Зибенкэз | страница 23



В «Зибенкэзе» роль имущественного положения героев ясна с самого начала. В I главе автор бросает ироническое замечание, что он бы постыдился изображать такого «адвоката для бедных, который сам нуждается в подобном адвокате», но что у него «в руках побывали отчеты по опеке над моим героем», доказывающие наличие у героя тысячи двухсот рейнских гульденов, «не считая процентов». В этой связи богатство, деньги названы у Жан-Поля «металлическим колесом механизма, движущим человечество», «циферблатом нашего достоинства», и это определение никак не остается общей фразой, моральной сентенцией. Тут же намечается важный конфликт: герой относится к деньгам презрительно, может в шутку «навешивать на себя нищенскую суму» и т. д. Речь идет о двух разных точках зрения на связь между богатством и счастьем, и в романе эти точки зрения вступают в борьбу.[12]

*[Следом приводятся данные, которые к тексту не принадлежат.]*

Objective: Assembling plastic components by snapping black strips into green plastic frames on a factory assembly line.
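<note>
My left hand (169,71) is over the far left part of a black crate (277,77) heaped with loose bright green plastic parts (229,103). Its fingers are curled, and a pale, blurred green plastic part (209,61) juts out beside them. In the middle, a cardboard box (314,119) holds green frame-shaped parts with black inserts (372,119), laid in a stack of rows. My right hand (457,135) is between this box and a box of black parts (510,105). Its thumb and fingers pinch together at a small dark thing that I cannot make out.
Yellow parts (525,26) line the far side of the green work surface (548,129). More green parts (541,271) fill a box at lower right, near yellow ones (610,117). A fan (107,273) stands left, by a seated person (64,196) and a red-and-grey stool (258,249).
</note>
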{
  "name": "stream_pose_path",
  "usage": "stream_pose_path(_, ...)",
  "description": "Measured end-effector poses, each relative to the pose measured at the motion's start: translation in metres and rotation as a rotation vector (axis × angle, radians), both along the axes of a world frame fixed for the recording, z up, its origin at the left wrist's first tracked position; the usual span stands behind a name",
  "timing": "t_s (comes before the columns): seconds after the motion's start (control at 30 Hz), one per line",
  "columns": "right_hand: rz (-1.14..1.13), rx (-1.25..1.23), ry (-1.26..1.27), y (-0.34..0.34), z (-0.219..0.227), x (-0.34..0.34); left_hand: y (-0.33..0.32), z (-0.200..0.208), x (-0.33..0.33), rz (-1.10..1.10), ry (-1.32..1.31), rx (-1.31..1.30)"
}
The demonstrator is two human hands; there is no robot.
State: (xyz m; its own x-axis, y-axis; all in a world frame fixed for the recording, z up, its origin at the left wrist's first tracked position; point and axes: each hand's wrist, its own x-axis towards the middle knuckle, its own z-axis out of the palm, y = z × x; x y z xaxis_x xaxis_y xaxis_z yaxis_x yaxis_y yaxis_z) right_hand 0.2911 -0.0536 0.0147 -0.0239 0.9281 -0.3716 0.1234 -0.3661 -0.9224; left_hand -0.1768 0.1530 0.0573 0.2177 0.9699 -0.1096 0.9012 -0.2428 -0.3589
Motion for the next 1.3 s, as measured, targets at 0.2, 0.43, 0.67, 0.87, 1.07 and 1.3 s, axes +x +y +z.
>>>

Оказывается, одно дело — навешивать на себя нищенскую суму в шутку, другое дело — нести ее всерьез, когда злостные ухищрения опекуна Блэза лишают адвоката и 1200 рейнских гульденов и процентов.

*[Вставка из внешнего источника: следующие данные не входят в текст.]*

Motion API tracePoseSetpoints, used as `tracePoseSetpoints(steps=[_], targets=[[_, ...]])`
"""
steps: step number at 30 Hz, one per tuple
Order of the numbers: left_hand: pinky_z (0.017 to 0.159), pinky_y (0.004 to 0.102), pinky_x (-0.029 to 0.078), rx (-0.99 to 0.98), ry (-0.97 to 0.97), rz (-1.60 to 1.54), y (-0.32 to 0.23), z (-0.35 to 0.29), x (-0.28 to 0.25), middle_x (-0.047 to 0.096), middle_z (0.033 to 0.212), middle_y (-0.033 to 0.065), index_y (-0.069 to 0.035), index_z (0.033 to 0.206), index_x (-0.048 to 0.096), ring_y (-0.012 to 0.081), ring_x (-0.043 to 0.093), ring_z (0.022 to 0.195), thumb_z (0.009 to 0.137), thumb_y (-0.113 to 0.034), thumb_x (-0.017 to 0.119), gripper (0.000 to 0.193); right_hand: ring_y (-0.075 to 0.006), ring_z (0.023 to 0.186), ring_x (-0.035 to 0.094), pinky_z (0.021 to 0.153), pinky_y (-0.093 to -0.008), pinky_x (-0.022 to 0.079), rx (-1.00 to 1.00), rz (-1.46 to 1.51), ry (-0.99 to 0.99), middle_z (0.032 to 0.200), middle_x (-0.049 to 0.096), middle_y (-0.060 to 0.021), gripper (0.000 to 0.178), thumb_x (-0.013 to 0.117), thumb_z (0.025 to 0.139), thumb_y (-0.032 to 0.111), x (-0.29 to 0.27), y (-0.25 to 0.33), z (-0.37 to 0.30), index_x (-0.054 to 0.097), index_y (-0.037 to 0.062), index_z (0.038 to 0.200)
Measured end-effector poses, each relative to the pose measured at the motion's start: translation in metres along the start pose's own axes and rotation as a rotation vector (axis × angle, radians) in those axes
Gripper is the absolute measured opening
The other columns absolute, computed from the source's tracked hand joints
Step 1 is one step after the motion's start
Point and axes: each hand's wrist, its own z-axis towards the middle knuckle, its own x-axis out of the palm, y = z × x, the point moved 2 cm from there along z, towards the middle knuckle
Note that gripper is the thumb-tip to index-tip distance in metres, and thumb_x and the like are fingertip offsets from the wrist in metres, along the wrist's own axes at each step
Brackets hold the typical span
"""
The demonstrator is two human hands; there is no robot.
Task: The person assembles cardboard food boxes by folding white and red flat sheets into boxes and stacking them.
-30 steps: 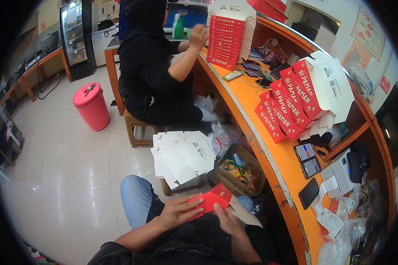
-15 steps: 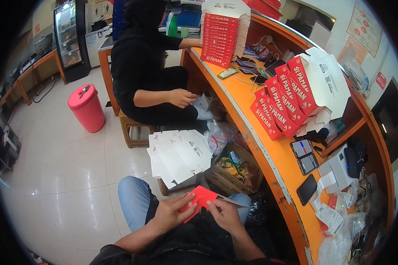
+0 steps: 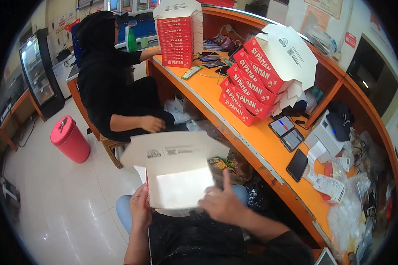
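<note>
Fingers of the left hand [image 3: 140,206], at eight o'clock on the carton, pinch the near left wall of this paperboard takeaway carton [image 3: 183,190], which is held above the black-clothed lap [image 3: 194,236]. It is white inside, with red along its left side, and its lid [image 3: 163,149] stands raised at twelve. The right hand [image 3: 225,204], at four o'clock, extends its index finger and bends the others by the near right corner; blur hides whether they grip it. Farther out from the carton, colourful packets [image 3: 217,163] lie below the orange counter [image 3: 208,90] between two and three. A co-worker in black [image 3: 108,84] sits at eleven, one blurred hand [image 3: 152,124] just beyond the lid, the other arm reaching to a tall stack of red cartons [image 3: 177,46] at twelve. One o'clock has a shorter, leaning carton stack [image 3: 252,88]; two, a pair of lit smartphones [image 3: 286,132]; three, a dark smartphone [image 3: 297,165]. A pink lidded bin [image 3: 70,141] stands at ten, with a glass-door refrigerator [image 3: 40,73] behind it.
</note>
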Motion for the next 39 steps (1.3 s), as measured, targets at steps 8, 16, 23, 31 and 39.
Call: tracePoseSetpoints(steps=[8, 16, 23, 31, 39], targets=[[0.064, 0.032, 0.06, -0.054, 0.04, 0.131, 0.0, -0.012, -0.018, 0.072, 0.106, 0.019, 0.006, 0.123, 0.059, 0.0231, 0.072, 0.079, 0.1, -0.035, 0.055, 0.047, -0.0293, 0.076, 0.052, 0.071, -0.0408, 0.045, 0.306, -0.806, -0.67, 0.076, 0.057, -0.0098, 0.017, 0.067, 0.083, 0.002, -0.184, -0.13, 0.033, 0.066, 0.0048, 0.099], [0.065, 0.0295, 0.058, -0.115, 0.053, 0.226, 0.008, -0.015, -0.028, 0.072, 0.106, 0.0154, 0.003, 0.121, 0.063, 0.0193, 0.07, 0.081, 0.099, -0.026, 0.059, 0.037, -0.0365, 0.09, 0.059, 0.081, -0.0459, 0.05, 0.504, -0.82, -0.401, 0.091, 0.07, -0.0175, 0.019, 0.064, 0.089, 0.01, -0.21, -0.228, 0.085, 0.067, -0.0007, 0.105], [0.07, 0.0274, 0.058, -0.172, 0.129, 0.214, 0.006, -0.016, -0.027, 0.073, 0.109, 0.0116, 0.001, 0.123, 0.063, 0.0152, 0.069, 0.087, 0.098, -0.019, 0.062, 0.032, -0.0336, 0.092, 0.058, 0.078, -0.0448, 0.051, 0.403, -0.803, -0.636, 0.092, 0.067, -0.0134, 0.015, 0.062, 0.094, 0.019, -0.219, -0.237, 0.104, 0.064, 0.0044, 0.099], [0.071, 0.0291, 0.058, -0.187, 0.184, 0.259, 0.016, -0.011, -0.015, 0.071, 0.111, 0.0128, 0.001, 0.127, 0.06, 0.0165, 0.068, 0.089, 0.098, -0.018, 0.063, 0.035, -0.032, 0.092, 0.06, 0.076, -0.045, 0.052, 0.342, -0.879, -0.807, 0.091, 0.066, -0.0092, 0.016, 0.063, 0.094, 0.024, -0.216, -0.262, 0.102, 0.065, 0.0078, 0.094], [0.07, 0.0294, 0.057, -0.18, 0.192, 0.338, 0.024, -0.009, -0.013, 0.071, 0.111, 0.0138, 0.001, 0.127, 0.059, 0.0177, 0.067, 0.087, 0.097, -0.019, 0.064, 0.036, -0.0315, 0.099, 0.064, 0.079, -0.0454, 0.055, 0.572, -0.733, -0.637, 0.099, 0.073, -0.0112, 0.04, 0.066, 0.091, 0.044, -0.217, -0.25, 0.101, 0.071, 0.007, 0.105]])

К тому же меняется само положение адвоката. Еще уверенный, что он владеет своими «серебряными рудниками», адвокат женится. И вот его прежних рецептов неуязвимости и иммунитета от нищеты больше не существует. Таких панацей было две: презрение Зибенкэза к деньгам, пишет Жан-Поль, было почерпнуто «у древних и из собственного юмора». Под древними здесь недвусмысленно подразумевается античная стоическая философия (Эпиктет, Антонин), понятая Жан-Полем как морально обоснованное спиритуалистическое презрение к мирским благам, как восторженный аскетизм. Под юмором же, в соответствии с общей трактовкой юмора у Жан-Поля, здесь скрывается тот скептический субъективизм, к которому Жан-Поль был причастен и против которого он отчаянно боролся, тот взгляд на мир, который рассматривает всю землю как бедлам и нелепицу, где все перепутано, где низкое и высокое непосредственно переходят друг в друга.

Иными словами, в той или иной форме Зибенкэз приближался прежде к позиции идеалистического разрыва с реальным миром, к позициям немецкой классической философии. Ведь древние и юмор у Жан-Поля имеют конечной тенденцией своего развития кантианский морализм и фихтеанское «я». Недаром другом и двойником Зибенкэза является Лейбгебер, который стоит как бы вне мира, лишь в малой степени подчиняется его обычным, житейским условиям (вспомним хотя бы таинственность его заработков, — Жан-Поль намекает, что он кормился не одним искусством вырезывать силуэты, да и само силуэтное искусство является эксцентрическим).